# WHAT YOU NEED TO DO
Copy every line of the data exactly, leaving nothing out.
──────── EXCERPTED RECORDS ────────
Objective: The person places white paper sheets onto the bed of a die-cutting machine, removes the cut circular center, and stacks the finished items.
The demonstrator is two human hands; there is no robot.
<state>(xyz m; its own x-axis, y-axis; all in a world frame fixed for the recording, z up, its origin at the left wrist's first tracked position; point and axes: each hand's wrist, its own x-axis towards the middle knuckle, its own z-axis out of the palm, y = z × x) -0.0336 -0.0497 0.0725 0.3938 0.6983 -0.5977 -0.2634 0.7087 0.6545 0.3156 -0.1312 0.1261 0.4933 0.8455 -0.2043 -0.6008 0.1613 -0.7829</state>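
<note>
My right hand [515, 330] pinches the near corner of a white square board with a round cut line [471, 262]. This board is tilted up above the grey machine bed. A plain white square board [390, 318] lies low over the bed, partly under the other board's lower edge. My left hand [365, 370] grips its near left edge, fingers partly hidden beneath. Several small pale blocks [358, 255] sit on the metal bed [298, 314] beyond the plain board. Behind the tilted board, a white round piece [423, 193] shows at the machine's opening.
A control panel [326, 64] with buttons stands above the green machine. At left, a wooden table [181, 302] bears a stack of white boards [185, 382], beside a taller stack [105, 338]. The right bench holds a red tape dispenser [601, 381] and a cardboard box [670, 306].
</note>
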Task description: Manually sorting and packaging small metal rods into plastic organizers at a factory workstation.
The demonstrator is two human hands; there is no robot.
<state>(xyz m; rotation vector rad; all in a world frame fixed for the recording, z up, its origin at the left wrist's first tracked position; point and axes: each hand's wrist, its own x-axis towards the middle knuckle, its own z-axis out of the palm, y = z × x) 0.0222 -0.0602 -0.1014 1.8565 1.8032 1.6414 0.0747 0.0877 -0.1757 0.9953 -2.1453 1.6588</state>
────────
# TASK SOLUTION
Objective: The person places white paper sheets onto the bed of a die-cutting machine, removes the cut circular center, and stacks the finished items.
The demonstrator is two human hands; there is no robot.
<state>(xyz m; its own x-axis, y-axis; all in a world frame fixed for the recording, z up, its origin at the left wrist's first tracked position; point and axes: each hand's wrist, its own x-axis towards the middle knuckle, its own z-axis out of the palm, y = z × x) -0.0336 -0.0497 0.0725 0.3938 0.6983 -0.5977 -0.2634 0.7087 0.6545 0.3156 -0.1312 0.1261 0.4933 0.8455 -0.2043 -0.6008 0.1613 -0.7829</state>
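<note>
My right hand [515, 330] pinches the near corner of a white square board with a round cut line [471, 262]. This board is tilted up above the grey machine bed. A plain white square board [390, 318] lies low over the bed, partly under the other board's lower edge. My left hand [365, 370] grips its near left edge, fingers partly hidden beneath. Several small pale blocks [358, 255] sit on the metal bed [298, 314] beyond the plain board. Behind the tilted board, a white round piece [423, 193] shows at the machine's opening.
A control panel [326, 64] with buttons stands above the green machine. At left, a wooden table [181, 302] bears a stack of white boards [185, 382], beside a taller stack [105, 338]. The right bench holds a red tape dispenser [601, 381] and a cardboard box [670, 306].
</note>
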Task description: Manually sorting and packaging small metal rods into plastic organizers at a factory workstation.
The demonstrator is two human hands; there is no robot.
<state>(xyz m; rotation vector rad; all in a world frame fixed for the recording, z up, its origin at the left wrist's first tracked position; point and axes: each hand's wrist, its own x-axis towards the middle knuckle, its own z-axis out of the palm, y = z × x) 0.0222 -0.0602 -0.1014 1.8565 1.8032 1.6414 0.0747 0.0877 -0.1757 0.9953 -2.1453 1.6588</state>

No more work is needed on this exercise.